-- Information shown follows --

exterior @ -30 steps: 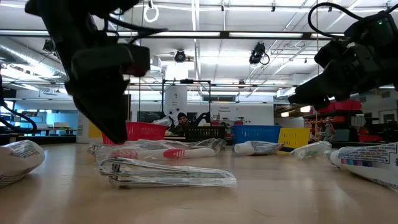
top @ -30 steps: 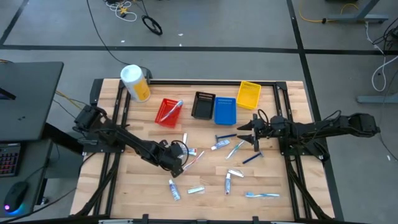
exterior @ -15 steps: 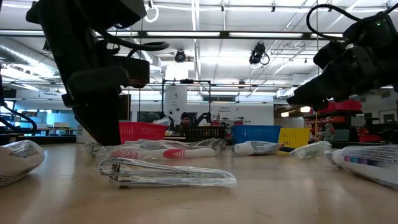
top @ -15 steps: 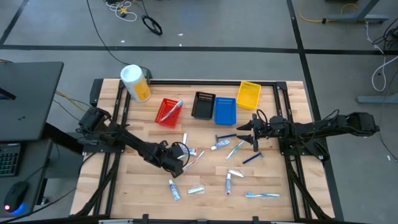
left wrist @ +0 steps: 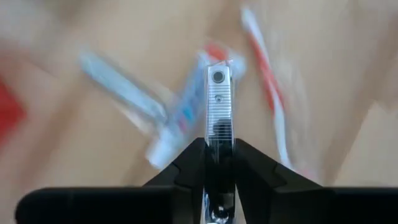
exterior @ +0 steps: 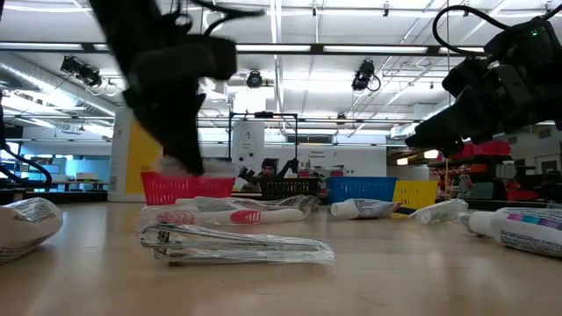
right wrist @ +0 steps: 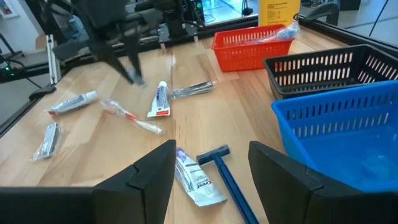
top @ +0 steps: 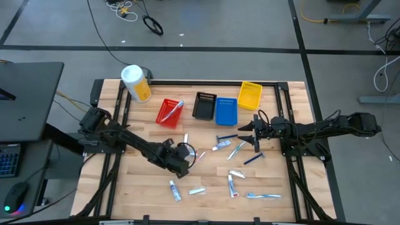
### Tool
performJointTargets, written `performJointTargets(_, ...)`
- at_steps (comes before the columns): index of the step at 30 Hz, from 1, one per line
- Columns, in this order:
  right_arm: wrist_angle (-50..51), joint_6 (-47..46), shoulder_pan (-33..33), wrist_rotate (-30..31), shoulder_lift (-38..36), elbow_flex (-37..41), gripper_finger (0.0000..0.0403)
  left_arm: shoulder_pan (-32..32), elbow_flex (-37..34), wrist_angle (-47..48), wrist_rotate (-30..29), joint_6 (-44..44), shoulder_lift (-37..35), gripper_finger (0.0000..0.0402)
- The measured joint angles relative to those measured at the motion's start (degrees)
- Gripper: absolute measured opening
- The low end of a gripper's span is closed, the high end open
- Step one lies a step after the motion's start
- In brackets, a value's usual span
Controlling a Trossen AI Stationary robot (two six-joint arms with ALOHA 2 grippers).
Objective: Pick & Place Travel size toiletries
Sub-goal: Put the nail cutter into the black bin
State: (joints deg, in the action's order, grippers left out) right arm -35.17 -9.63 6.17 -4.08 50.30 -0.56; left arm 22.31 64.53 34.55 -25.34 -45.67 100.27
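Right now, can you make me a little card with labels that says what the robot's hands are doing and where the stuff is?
Left hand: shut on a slim clear packet, lifted over the table
Right hand: open, empty, hovering near the blue razor
Bins at the back: red bin, black bin, blue bin, yellow bin
Inside red bin: one wrapped toothbrush
Loose on table: little tubes and toothbrushes, scattered
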Motion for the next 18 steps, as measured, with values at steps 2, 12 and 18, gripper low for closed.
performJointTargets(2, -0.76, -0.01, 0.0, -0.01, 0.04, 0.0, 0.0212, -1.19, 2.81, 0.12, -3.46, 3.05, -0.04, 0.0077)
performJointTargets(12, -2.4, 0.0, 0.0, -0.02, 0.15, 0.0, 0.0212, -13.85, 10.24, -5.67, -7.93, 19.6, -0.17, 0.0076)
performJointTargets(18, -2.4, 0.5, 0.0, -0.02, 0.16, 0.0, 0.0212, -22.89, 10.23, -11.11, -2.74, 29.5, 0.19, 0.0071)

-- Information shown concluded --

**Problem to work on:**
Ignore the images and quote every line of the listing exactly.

**Written response:**
exterior @ -30 steps: 
top @ -30 steps: 
exterior @ -15 steps: 
top @ -15 steps: 
left wrist @ +0 steps: 
exterior @ +0 steps: 
right wrist @ +0 steps: 
top @ +0 steps: 
### Tool
performJointTargets, written `performJointTargets(_, ...)`
- at_steps (comes before the columns): index of the step at 30 Hz, from 1, one per line
- Columns, in this order:
  right_arm: wrist_angle (-50..51), joint_6 (-47..46), shoulder_pan (-33..33), wrist_rotate (-30..31), shoulder_lift (-38..36), elbow_flex (-37..41), gripper_finger (0.0000..0.0403)
  left_arm: shoulder_pan (-32..32), elbow_flex (-37..34), wrist_angle (-47..48), wrist_rotate (-30..29), joint_6 (-44..44), shoulder_lift (-37..35), gripper_finger (0.0000..0.0402)
- The measured joint angles relative to those measured at the motion's start (degrees)
- Gripper: absolute measured opening
- The low end of a gripper's span is closed, the high end open
- Step one lies a step after the motion's start
- In brackets, a value's usual span
Controlling a Trossen AI Stationary robot (two six-joint arms with ALOHA 2 grippers).
Objective: Pick & Place Travel size toiletries
Sub-goal: Put the nail cutter into the black bin
State: (joints deg, in the action's order, grippers left out) right arm -35.17 -9.63 6.17 -4.08 50.30 -0.56; left arm 22.31 64.53 34.55 -25.34 -45.67 100.27
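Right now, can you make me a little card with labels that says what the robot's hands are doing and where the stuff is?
Left hand: shut on a slim clear packet, lifted over the table
Right hand: open, empty, hovering near the blue razor
Bins at the back: red bin, black bin, blue bin, yellow bin
Inside red bin: one wrapped toothbrush
Loose on table: little tubes and toothbrushes, scattered
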Motion for the next 18 steps, as measured, with values at steps 2, 12 and 18, gripper low for closed.
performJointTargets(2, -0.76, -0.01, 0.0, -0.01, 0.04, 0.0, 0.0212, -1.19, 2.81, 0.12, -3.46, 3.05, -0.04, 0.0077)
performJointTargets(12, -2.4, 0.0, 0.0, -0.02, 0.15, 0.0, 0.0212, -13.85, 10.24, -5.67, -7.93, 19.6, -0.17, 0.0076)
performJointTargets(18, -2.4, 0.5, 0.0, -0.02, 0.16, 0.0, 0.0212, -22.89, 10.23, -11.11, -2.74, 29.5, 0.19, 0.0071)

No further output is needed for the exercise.